Monday, September 19, 2011

On the Road

This Monday morning we are sitting in Richfield, MN. Yesterday Mary wanted to participate in a Germans from Russia research group meeting at Concordia University in St. Paul, so down we come with little ole me the chauffeur. Actually to get us from Clint and Robyn's place in Richfield they acted as chauffeurs to get us to Concordia. I hate the thought of trying to find my way around here and driving in this traffic.

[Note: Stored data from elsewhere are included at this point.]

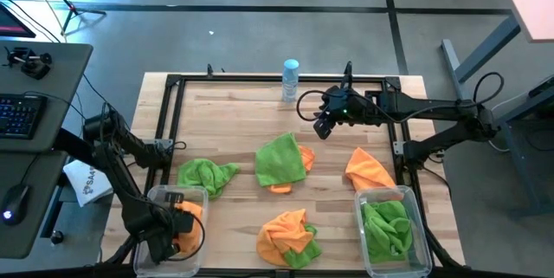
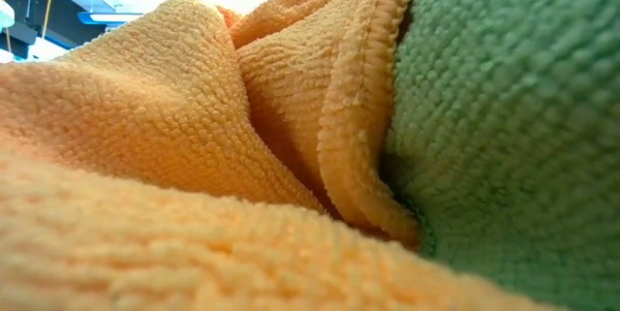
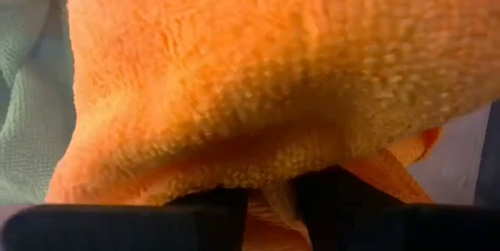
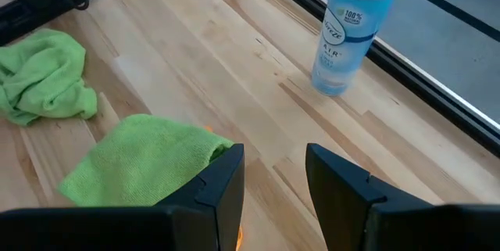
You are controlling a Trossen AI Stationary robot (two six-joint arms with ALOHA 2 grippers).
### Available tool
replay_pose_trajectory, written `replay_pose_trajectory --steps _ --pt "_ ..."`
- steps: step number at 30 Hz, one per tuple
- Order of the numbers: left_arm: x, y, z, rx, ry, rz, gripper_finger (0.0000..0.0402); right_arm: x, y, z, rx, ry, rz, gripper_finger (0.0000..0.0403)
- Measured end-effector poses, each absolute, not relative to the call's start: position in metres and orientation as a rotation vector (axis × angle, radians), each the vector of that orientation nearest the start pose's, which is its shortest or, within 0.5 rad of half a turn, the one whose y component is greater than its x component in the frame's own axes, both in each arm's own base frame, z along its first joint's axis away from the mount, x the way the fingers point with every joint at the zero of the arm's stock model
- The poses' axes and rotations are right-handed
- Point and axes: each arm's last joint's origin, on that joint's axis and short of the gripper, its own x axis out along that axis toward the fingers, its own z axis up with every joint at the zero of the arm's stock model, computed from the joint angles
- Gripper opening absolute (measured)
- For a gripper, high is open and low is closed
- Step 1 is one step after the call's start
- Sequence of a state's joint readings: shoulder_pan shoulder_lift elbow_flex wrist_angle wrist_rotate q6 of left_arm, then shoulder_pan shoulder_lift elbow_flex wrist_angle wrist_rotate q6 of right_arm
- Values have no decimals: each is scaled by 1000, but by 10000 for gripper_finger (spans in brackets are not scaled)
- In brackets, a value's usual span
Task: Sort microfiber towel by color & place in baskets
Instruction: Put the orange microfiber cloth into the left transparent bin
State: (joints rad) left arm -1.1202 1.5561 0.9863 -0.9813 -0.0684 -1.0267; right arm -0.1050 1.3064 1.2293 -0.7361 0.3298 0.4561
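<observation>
1. The left end effector (image 1: 173, 222) sits low over the left basket (image 1: 154, 198) at the front-left corner of the table (image 1: 234, 122). In the left wrist view its two dark fingers (image 3: 211, 204) are pinched on a fold of an orange towel (image 3: 273, 71) that fills nearly the whole picture.
2. From above, that orange towel (image 1: 189, 226) shows inside the left basket, partly hidden by the end effector.
3. The right end effector (image 1: 322, 126) hovers above the table's rear middle, near the white-and-blue bottle (image 1: 290, 79). Its fingers (image 4: 223, 181) stand spread with nothing between them.
4. The right basket (image 1: 415, 261) stands at the front-right corner and holds green towels (image 1: 385, 226).
5. Loose cloths on the table:
   - a crumpled green towel (image 1: 206, 174) just beside the left basket;
   - a larger green towel (image 1: 280, 161) in the middle, lying over an orange one (image 1: 305, 152) that peeks out at its edges;
   - an orange towel (image 1: 368, 170) touching the rear rim of the right basket;
   - at the front middle, an orange towel (image 1: 284, 230) bunched together with a green one (image 1: 305, 250).
6. The low view is filled by orange cloth (image 2: 174, 156) pressed against green cloth (image 2: 504, 108).
7. A black metal frame (image 1: 169, 113) borders the table.
</observation>
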Motion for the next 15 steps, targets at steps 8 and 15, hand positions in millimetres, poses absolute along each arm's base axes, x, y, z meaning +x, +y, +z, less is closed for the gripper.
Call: replay_pose_trajectory --steps 8,15 --pt "112 -227 224 -6 1452 -122 117 263 -37 330 349 697 -592 133" --pt "105 -212 266 -108 1428 -113 118 264 -37 331 386 674 -604 133"
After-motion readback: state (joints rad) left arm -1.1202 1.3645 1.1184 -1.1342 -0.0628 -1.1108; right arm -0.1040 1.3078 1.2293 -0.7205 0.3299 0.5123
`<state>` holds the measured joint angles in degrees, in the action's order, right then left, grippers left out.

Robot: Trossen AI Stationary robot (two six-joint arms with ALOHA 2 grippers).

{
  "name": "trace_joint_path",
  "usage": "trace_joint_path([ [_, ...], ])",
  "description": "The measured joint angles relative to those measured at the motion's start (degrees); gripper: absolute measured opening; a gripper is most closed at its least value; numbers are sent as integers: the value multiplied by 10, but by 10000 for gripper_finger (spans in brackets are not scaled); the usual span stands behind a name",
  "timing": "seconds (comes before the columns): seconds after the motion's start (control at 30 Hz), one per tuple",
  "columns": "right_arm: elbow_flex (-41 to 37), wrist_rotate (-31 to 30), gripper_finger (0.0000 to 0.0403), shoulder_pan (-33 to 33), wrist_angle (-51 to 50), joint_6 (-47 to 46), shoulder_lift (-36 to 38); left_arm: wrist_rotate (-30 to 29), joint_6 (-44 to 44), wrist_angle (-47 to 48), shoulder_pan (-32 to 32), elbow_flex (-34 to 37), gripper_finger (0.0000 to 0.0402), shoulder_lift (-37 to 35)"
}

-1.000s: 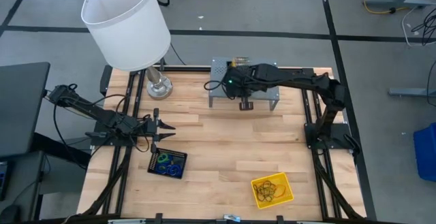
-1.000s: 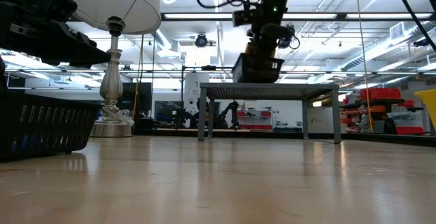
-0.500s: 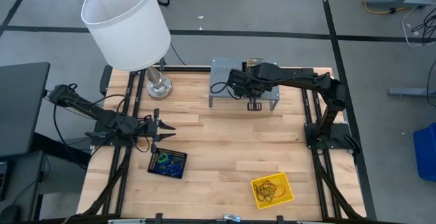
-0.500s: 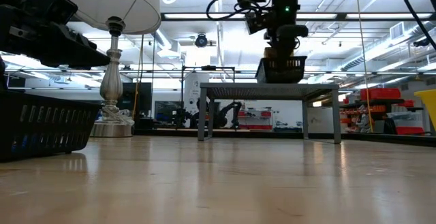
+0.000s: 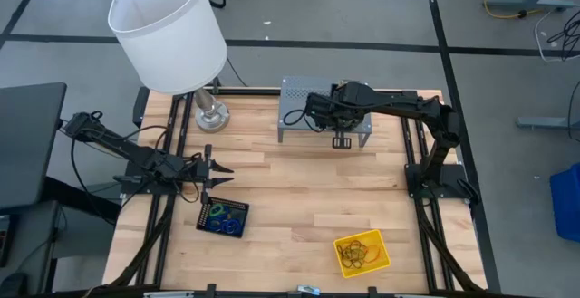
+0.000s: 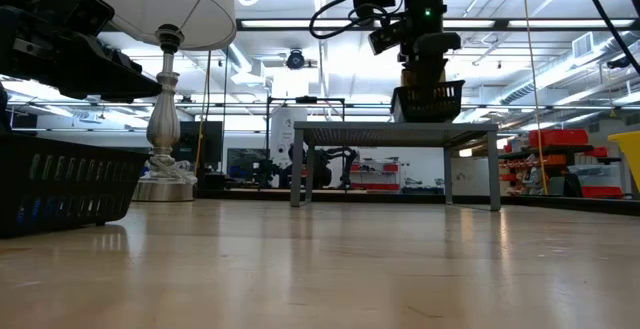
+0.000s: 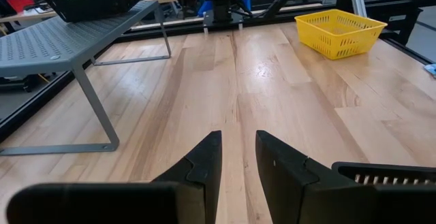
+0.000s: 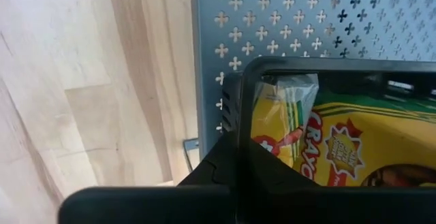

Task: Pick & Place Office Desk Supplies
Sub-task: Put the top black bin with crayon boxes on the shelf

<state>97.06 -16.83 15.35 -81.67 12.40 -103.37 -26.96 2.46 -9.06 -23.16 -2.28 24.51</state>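
My right gripper (image 5: 343, 140) is over the grey shelf's near edge, shut on a small black mesh tray (image 6: 430, 100). The tray carries yellow-and-green crayon boxes (image 8: 320, 142). In the low view the tray sits level, right above the shelf top (image 6: 400, 126). My left gripper (image 5: 210, 173) hovers open at the table's left. A second black mesh tray (image 5: 223, 216), holding blue and green rubber bands, stands flat on the wood just nearer than that gripper. A yellow tray (image 5: 362, 252) of rubber bands stands near the front right. My right gripper pinches the mesh tray's side wall at its rim (image 8: 240, 94), apparently with one finger inside and one outside. The fingers come from above, pointing down. The tray stays level under them. Whether its bottom touches the shelf top I cannot tell.
The grey perforated shelf (image 5: 294, 94) stands at the table's far middle on thin legs. A white-shaded lamp (image 5: 168, 31) rises at the far left, its base (image 5: 210, 112) on the wood. Bare wood lies across the table's middle between the shelf and the two trays.
My right gripper has carried the mesh tray toward the table's right along the shelf's near edge, staying at about the same height and still shut on it. The tray has stayed level.
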Motion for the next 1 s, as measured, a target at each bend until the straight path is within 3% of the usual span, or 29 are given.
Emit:
trace_joint_path([
  [0.33,0,20,33,-1,-5,-1,0,0,1,-1,0,0,99,0],
  [0.7,0,6,118,-2,-47,-22,0,0,4,-1,0,0,99,0],
  [1.0,0,-7,109,-2,-84,-62,0,0,4,-1,0,0,99,0],
])
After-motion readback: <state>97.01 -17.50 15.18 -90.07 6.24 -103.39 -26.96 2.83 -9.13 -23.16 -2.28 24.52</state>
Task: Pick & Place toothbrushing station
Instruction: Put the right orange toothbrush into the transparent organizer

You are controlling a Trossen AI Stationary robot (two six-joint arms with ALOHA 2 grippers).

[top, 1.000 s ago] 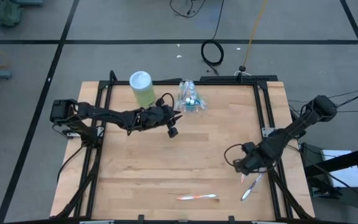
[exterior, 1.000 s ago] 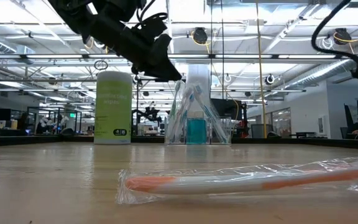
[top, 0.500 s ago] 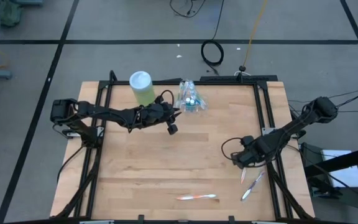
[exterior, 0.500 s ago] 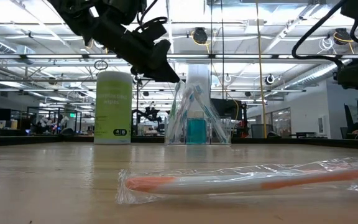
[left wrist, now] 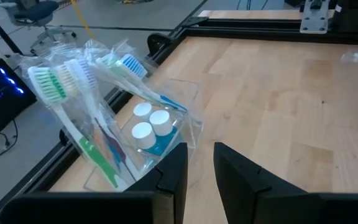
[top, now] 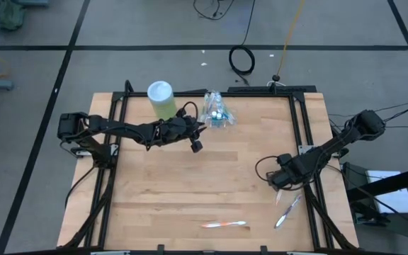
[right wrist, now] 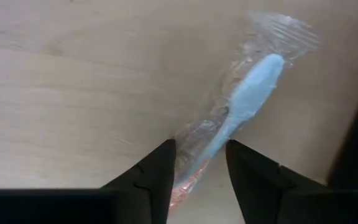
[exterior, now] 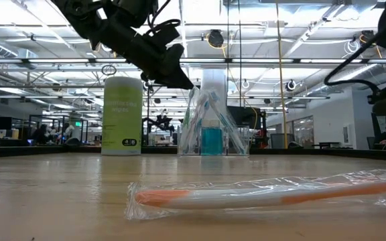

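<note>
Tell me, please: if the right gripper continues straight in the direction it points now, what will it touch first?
Most likely the light blue toothbrush in a clear plastic wrapper, lying on the wooden table. The right gripper has its fingers apart on either side of it; how far above it hangs is unclear.

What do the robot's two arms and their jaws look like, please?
Both arms, left arm and right arm, are slim, black and jointed, with dark cables looping beside them. The left gripper and right gripper each end in two flat, matte dark jaws with angular tips.
</note>
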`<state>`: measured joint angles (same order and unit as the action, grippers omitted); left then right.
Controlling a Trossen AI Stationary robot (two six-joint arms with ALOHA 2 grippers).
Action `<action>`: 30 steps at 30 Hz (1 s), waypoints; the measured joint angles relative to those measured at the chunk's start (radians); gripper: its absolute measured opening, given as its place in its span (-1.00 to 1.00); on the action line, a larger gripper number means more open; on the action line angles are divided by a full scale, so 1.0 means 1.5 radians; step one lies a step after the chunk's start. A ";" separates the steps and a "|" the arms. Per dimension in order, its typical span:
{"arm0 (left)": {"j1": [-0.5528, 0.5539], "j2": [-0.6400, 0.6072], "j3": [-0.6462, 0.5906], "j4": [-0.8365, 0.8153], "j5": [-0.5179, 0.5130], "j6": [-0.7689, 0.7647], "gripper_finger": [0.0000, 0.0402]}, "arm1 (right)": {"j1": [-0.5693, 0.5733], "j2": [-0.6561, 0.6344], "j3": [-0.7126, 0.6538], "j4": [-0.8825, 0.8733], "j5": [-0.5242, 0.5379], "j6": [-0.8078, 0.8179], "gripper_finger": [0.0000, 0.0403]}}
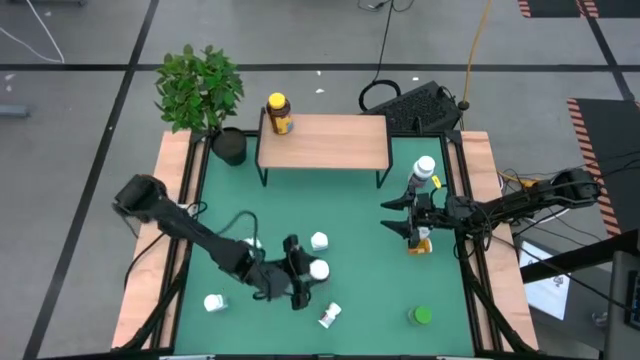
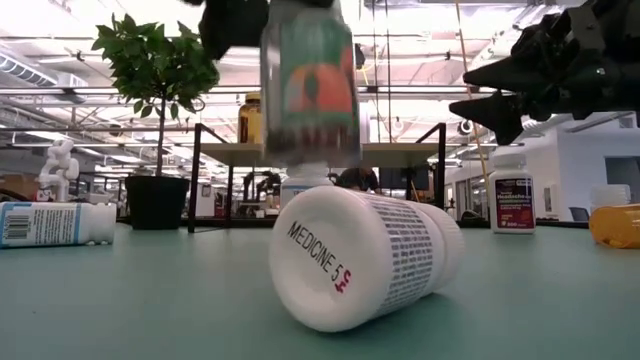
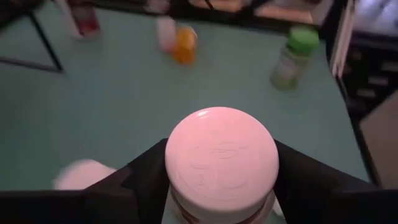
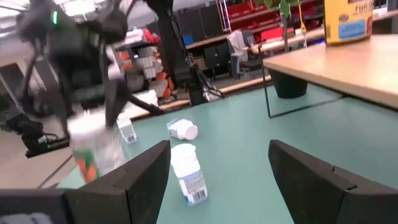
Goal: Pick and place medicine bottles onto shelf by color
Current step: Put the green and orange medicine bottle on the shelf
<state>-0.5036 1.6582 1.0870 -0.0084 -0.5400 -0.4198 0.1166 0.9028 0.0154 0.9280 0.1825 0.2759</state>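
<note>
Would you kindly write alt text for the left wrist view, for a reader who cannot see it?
A white-capped bottle fills the foreground between the left gripper's two dark fingers. Beyond it on the green table stand a green-capped bottle and an orange bottle.

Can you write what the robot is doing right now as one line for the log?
left gripper: around white bottle, lifted | right gripper: open, empty, waiting by orange bottle | shelf: amber bottle

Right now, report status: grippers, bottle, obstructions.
Left gripper clamped on a white-capped bottle. Right gripper open, empty, beside the orange bottle. Shelf holds one amber bottle.
</note>
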 joint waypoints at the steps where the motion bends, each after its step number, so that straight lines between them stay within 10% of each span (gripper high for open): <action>1: 0.009 -0.022 0.000 -0.023 0.000 0.010 0.21 | 0.002 0.000 0.000 0.000 0.000 0.002 0.33; 13: 0.301 -0.266 0.001 -0.219 0.023 0.167 0.19 | 0.016 0.000 0.000 0.003 0.000 0.007 0.33; 30: 0.650 -0.269 0.001 -0.223 0.181 0.244 0.22 | 0.015 0.000 0.000 0.001 0.021 -0.035 0.33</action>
<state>0.4710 1.2540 1.0882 -0.3431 -0.2684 -0.0540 0.1387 0.9026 0.0154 0.9289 0.2142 0.2234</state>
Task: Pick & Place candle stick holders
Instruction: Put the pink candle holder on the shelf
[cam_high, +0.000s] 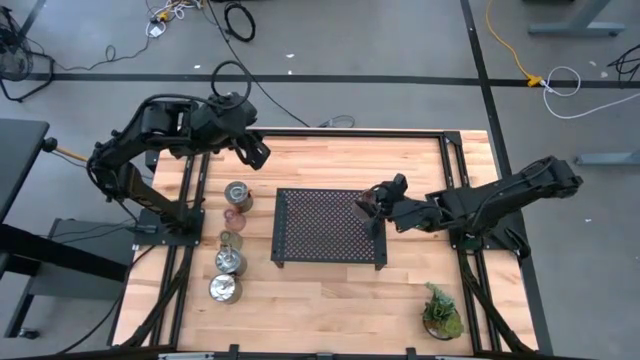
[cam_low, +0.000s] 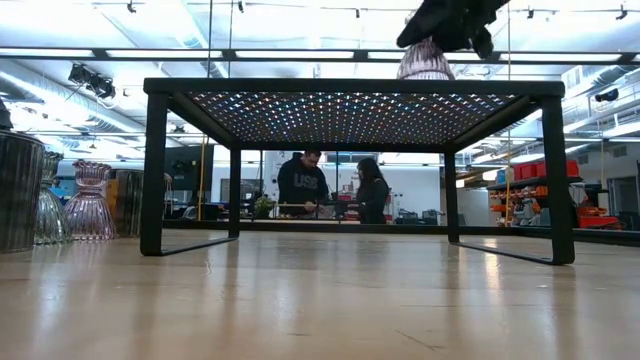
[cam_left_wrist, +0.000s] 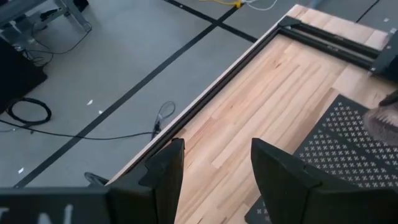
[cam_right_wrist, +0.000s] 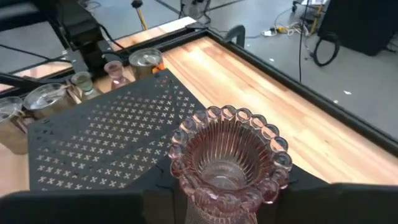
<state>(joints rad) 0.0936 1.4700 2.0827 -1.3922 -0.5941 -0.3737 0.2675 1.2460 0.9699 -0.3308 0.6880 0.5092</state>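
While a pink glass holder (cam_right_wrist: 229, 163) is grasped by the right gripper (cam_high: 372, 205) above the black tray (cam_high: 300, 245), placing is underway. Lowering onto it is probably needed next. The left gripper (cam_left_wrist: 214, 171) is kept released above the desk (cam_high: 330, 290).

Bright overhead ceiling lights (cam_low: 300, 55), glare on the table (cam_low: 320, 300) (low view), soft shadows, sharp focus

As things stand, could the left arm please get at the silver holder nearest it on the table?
Probably yes. The left claw hangs open and empty just behind that silver holder, with only bare table between. The right claw grips a pink glass cup over the black tray.
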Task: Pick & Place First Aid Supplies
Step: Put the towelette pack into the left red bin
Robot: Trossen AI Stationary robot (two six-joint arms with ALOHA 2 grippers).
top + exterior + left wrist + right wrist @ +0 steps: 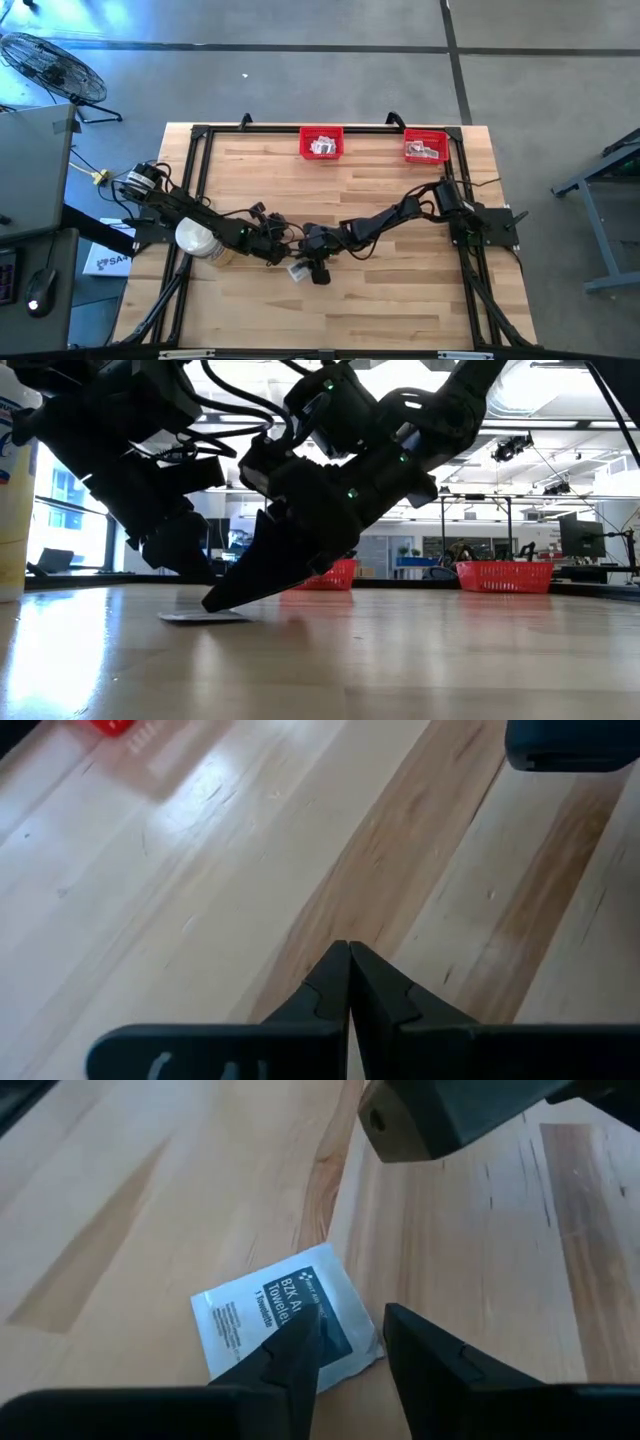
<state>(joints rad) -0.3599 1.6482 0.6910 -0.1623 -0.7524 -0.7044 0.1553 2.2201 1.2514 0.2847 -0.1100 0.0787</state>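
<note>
Nearest the low-view camera: right claw (225,600), tips down at the table (420,660), directly over a flat white packet (205,616) lying on the wood.

Right wrist view: packet (285,1320) is seen flat, printed side up, dark panel at centre. One finger (290,1355) overlaps the packet's near edge; the other is set just off its corner on bare wood. Fingers are spread part-way, not yet pinching; no lift is evident.

Key relation: packet lies immediately ahead of and beneath the right claw. Its long axis is judged to run obliquely to the finger gap, so a corner or short edge, not the full width, is likely to be taken.

Left claw (348,982) is pressed together, empty, held over bare wood just beside the packet, per high view. Right arm is the nearer to the packet and is on it.

Red bins (321,143) (426,146) are set well apart from the packet, at the table's far edge, w/ packets already inside. White cylinder (196,239) stands near the packet, on the left arm's side.
</note>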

I stayed with Mary at Concordia, and having my little laptop with me, I was able to find a quiet spot and write more on my story. The opening paragraph goes like this: From the top of the northern-most blockhouse a sentry stood in his sweat-soaked uniform looking out over the hill where the burning sun beat down, as it had for several days. No one in the garrison could escape this heat, not even after the sun had set and the dark of the night closed in around them. The only green the trooper could find as he surveyed the countryside was in the grass surrounding the flowing spring at the bottom of the hill. There, two girls, maybe eight or nine years of age, kneeled to fill water bags with the clear, cool liquid. They were members of a camp of halfbreeds pitched just outside the fort, having gathered there to trade for goods in the suttler's store. When they finished, he watched them lift their containers into a small cart, slap the reins of the back of a pony, and start back. The girls seemed to be enjoying their chore even though they made the trip to the spring several times a day, laughing and chirruping as they bounced along.

The story tells of an occurrence at Fort Ransom in 1867 when a huge prairie fire roared upon the camp, and sadly, caught the two girls as they tried to escape in their cart.